DATA RECORDS
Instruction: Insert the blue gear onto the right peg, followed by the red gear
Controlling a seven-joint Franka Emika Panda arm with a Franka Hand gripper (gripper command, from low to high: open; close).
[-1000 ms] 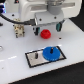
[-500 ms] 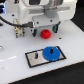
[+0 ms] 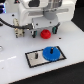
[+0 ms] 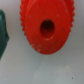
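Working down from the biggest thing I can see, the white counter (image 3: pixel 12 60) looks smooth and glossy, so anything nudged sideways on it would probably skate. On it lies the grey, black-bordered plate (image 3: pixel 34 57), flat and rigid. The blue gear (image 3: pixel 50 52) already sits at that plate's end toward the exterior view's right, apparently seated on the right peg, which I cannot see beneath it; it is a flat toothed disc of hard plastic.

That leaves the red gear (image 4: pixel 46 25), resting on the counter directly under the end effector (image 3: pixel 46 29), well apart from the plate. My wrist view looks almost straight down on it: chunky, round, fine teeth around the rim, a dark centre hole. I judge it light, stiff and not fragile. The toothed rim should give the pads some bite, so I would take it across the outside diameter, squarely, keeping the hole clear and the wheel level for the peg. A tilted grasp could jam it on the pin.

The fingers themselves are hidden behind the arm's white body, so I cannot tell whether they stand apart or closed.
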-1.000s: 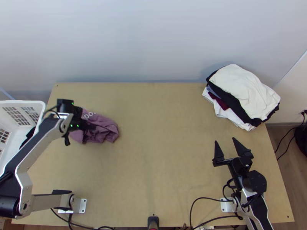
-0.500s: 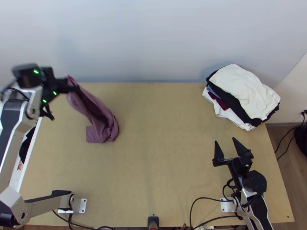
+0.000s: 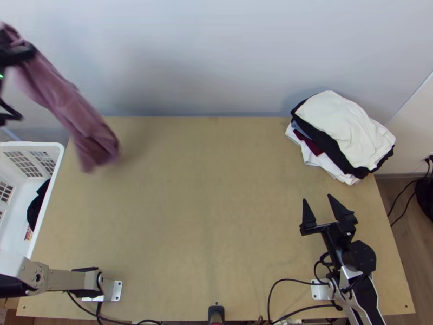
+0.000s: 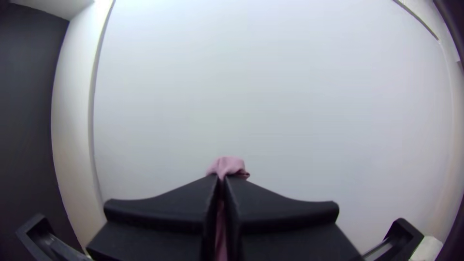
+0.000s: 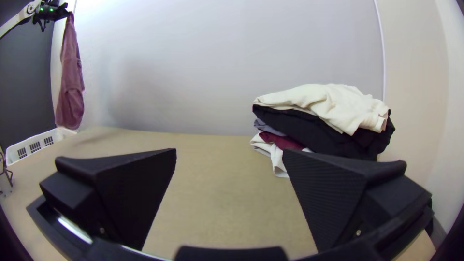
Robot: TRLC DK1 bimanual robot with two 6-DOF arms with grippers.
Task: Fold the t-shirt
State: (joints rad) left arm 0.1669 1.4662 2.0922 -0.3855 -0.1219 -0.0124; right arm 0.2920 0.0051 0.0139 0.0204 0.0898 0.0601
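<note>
At the top view's upper left, my left gripper (image 3: 26, 52) holds up the mauve t-shirt (image 3: 73, 111), which hangs bunched in a long strip above the table's far left corner. In the left wrist view the left gripper (image 4: 222, 181) is shut, a pinch of the shirt (image 4: 228, 166) poking out between its fingertips. The right wrist view has the shirt (image 5: 71, 79) dangling at full length. My right gripper (image 3: 318, 198) stands open over the table's right side; in its own view the right gripper (image 5: 229, 152) has nothing between its fingers.
A pile of clothes (image 3: 346, 130), cream on top, lies at the table's far right corner. Beside the left edge stands a white basket (image 3: 32, 145) with a dark cloth inside. Bare tabletop (image 3: 211, 216) stretches between the arms.
My left gripper has lifted the shirt from the table and carried it up and toward the upper left, unfurling it from a heap into a hanging strip. The right arm has kept still.
</note>
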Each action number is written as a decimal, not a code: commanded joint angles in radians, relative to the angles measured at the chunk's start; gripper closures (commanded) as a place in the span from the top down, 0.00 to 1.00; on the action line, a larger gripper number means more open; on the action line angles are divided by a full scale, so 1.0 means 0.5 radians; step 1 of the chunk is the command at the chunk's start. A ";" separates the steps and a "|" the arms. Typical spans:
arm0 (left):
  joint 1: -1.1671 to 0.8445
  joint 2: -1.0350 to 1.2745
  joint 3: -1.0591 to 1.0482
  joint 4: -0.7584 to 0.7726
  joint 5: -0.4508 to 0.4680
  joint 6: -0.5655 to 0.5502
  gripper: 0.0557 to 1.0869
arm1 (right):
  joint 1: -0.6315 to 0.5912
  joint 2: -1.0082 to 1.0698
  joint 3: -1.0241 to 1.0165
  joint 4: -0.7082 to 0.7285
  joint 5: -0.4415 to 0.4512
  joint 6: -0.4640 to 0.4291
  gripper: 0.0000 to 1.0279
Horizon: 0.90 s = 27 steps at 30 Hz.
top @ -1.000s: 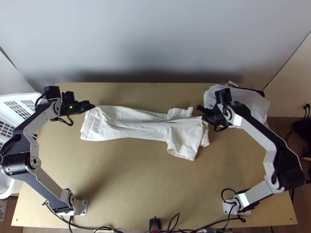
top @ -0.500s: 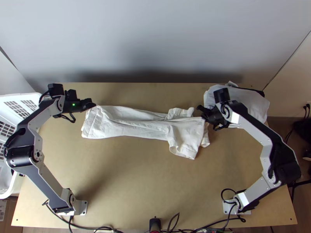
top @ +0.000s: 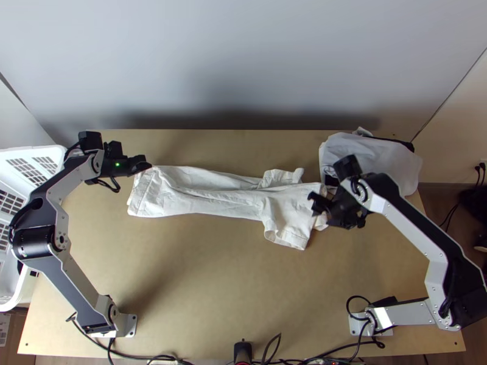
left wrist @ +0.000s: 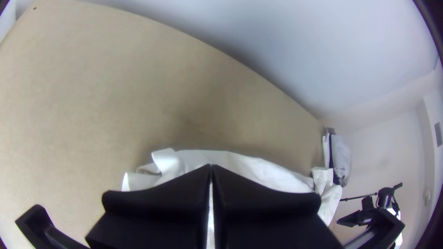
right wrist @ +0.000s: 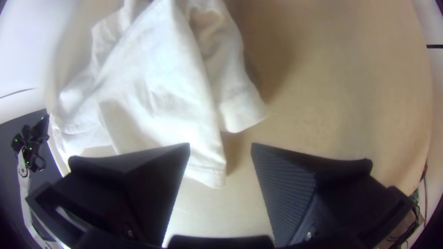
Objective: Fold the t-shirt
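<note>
One t-shirt corner [top: 157,172] (btwn L fingers [top: 139,164])

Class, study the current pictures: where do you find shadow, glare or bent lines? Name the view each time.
Top view: a dark shadow band along the foot of the wall; left wrist view: the far edge of the table bows, and corners darken; right wrist view: the t-shirt glares pale, with soft shadow beside it.

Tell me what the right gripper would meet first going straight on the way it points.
Most likely the t-shirt: the open right gripper points toward its crumpled end on the table, though its height above the cloth is hard to judge.
</note>
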State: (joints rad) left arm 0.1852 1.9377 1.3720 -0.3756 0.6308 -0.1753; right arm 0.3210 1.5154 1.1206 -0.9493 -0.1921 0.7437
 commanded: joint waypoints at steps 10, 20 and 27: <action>0.028 -0.025 0.029 -0.010 -0.001 -0.002 0.04 | 0.116 0.280 -0.173 0.358 -0.067 0.019 0.61; 0.038 -0.053 0.029 -0.010 -0.001 0.001 0.04 | 0.103 0.221 -0.133 0.589 -0.064 0.157 0.03; 0.071 -0.212 0.029 -0.010 0.073 -0.054 0.04 | 0.088 -0.242 0.094 0.438 -0.070 0.126 0.03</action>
State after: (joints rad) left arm 0.2085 1.8923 1.3857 -0.3824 0.6350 -0.1776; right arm 0.3679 1.5471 1.0840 -0.6849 -0.2245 0.8074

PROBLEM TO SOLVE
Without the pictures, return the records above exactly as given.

EXERCISE RESPONSE
Instruction: Insert the blue gear onto the right peg, followed by the red gear
Controlling a seven-joint Franka Emika Panda arm with a Franka Hand gripper (gripper command, from low to high: open; close).
[-1000 ms] 
[-500 ms] 
[+0 ms] 
[+0 ms] 
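Working down from the biggest thing I can see, the white counter (image 3: pixel 12 60) looks smooth and glossy, so anything nudged sideways on it would probably skate. On it lies the grey, black-bordered plate (image 3: pixel 34 57), flat and rigid. The blue gear (image 3: pixel 50 52) already sits at that plate's end toward the exterior view's right, apparently seated on the right peg, which I cannot see beneath it; it is a flat toothed disc of hard plastic.

That leaves the red gear (image 4: pixel 46 25), resting on the counter directly under the end effector (image 3: pixel 46 29), well apart from the plate. My wrist view looks almost straight down on it: chunky, round, fine teeth around the rim, a dark centre hole. I judge it light, stiff and not fragile. The toothed rim should give the pads some bite, so I would take it across the outside diameter, squarely, keeping the hole clear and the wheel level for the peg. A tilted grasp could jam it on the pin.

The fingers themselves are hidden behind the arm's white body, so I cannot tell whether they stand apart or closed.
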-1.000s: 
-0.500s: 
+0.000s: 
+0.000s: 
+0.000s: 
Robot: TRLC DK1 bimanual robot with two 6-DOF arms with grippers.
Task: Fold the t-shirt
State: (joints rad) left arm 0.1669 1.4662 2.0922 -0.3855 -0.1219 -0.0124; right arm 0.2920 0.0051 0.0139 0.0204 0.0898 0.0601
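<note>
At the top view's upper left, my left gripper (image 3: 26, 52) holds up the mauve t-shirt (image 3: 73, 111), which hangs bunched in a long strip above the table's far left corner. In the left wrist view the left gripper (image 4: 222, 181) is shut, a pinch of the shirt (image 4: 228, 166) poking out between its fingertips. The right wrist view has the shirt (image 5: 71, 79) dangling at full length. My right gripper (image 3: 318, 198) stands open over the table's right side; in its own view the right gripper (image 5: 229, 152) has nothing between its fingers.
A pile of clothes (image 3: 346, 130), cream on top, lies at the table's far right corner. Beside the left edge stands a white basket (image 3: 32, 145) with a dark cloth inside. Bare tabletop (image 3: 211, 216) stretches between the arms.
My left gripper has lifted the shirt from the table and carried it up and toward the upper left, unfurling it from a heap into a hanging strip. The right arm has kept still.
</note>
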Each action number is written as a decimal, not a code: commanded joint angles in radians, relative to the angles measured at the chunk's start; gripper closures (commanded) as a place in the span from the top down, 0.00 to 1.00; on the action line, a larger gripper number means more open; on the action line angles are divided by a full scale, so 1.0 means 0.5 radians; step 1 of the chunk is the command at the chunk's start. A ";" separates the steps and a "|" the arms. Typical spans:
arm0 (left):
  joint 1: -1.1671 to 0.8445
  joint 2: -1.0350 to 1.2745
  joint 3: -1.0591 to 1.0482
  joint 4: -0.7584 to 0.7726
  joint 5: -0.4508 to 0.4680
  joint 6: -0.5655 to 0.5502
  gripper: 0.0557 to 1.0869
arm1 (right):
  joint 1: -0.6315 to 0.5912
  joint 2: -1.0082 to 1.0698
  joint 3: -1.0241 to 1.0165
  joint 4: -0.7082 to 0.7285
  joint 5: -0.4415 to 0.4512
  joint 6: -0.4640 to 0.4291
  gripper: 0.0000 to 1.0279
Horizon: 0.90 s = 27 steps at 30 Hz.
top @ -1.000s: 
top @ -0.500s: 
top @ +0.000s: 
left wrist @ +0.000s: 
right wrist @ +0.000s: 
Objective: Fold the t-shirt
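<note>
One t-shirt corner [top: 157,172] (btwn L fingers [top: 139,164])

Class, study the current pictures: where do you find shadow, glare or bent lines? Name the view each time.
Top view: a dark shadow band along the foot of the wall; left wrist view: the far edge of the table bows, and corners darken; right wrist view: the t-shirt glares pale, with soft shadow beside it.

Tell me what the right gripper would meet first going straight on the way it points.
Most likely the t-shirt: the open right gripper points toward its crumpled end on the table, though its height above the cloth is hard to judge.
</note>
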State: (joints rad) left arm 0.1852 1.9377 1.3720 -0.3756 0.6308 -0.1753; right arm 0.3210 1.5154 1.1206 -0.9493 -0.1921 0.7437
 commanded: joint waypoints at steps 10, 20 and 27: <action>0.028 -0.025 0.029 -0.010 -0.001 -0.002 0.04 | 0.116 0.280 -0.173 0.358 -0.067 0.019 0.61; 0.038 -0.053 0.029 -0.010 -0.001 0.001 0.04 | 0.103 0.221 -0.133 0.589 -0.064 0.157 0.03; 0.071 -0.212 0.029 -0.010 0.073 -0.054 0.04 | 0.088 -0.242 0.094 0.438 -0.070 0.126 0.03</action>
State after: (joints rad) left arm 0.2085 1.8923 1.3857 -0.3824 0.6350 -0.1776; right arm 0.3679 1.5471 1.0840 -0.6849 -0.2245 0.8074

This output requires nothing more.